As people age, they are more likely to suffer from fractures and delayed bone healing, as well as degenerative joint diseases or osteoporosis. Bone metabolism and fracture healing may be negatively affected by underlying inflammatory disease, as well as anti-inflammatory treatment with glucocorticoids or NSAIDs.
JAK inhibition has demonstrated potent anti-inflammatory effects, but its impact on the fundamental processes of bone regeneration remains elusive. This study aimed to examine the effect of TOF on bone healing, with a focus on recruitment of hMSCs, chondrogenesis, osteogenesis, and osteoclastogenesis.

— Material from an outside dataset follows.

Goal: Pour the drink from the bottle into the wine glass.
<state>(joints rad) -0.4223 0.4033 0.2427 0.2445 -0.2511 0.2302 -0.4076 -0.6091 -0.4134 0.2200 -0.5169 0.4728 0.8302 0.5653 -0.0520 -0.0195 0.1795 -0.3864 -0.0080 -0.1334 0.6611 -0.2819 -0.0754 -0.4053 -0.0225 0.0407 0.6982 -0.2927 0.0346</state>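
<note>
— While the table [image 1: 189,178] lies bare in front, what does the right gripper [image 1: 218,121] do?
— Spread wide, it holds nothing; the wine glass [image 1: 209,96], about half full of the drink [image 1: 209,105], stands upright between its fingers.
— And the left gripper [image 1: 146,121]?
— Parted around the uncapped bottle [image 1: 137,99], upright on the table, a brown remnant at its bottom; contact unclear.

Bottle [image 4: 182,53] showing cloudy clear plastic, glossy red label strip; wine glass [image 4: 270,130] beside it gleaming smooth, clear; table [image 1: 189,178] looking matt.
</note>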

The results demonstrated that both dose and environmental oxygen levels determine the effects of TOF on hMSC recruitment. Dose-dependent effects were also seen for osteogenic differentiation and osteoclast differentiation and activity. The authors concluded that TOF may influence bone healing by promotion of hMSC recruitment into the hypoxic microenvironment of the fracture gap, but it does not interfere with the soft callus phase. They further hypothesise that there is no need to stop TOF in case of fracture, and that positive effects on osteoporosis are likely.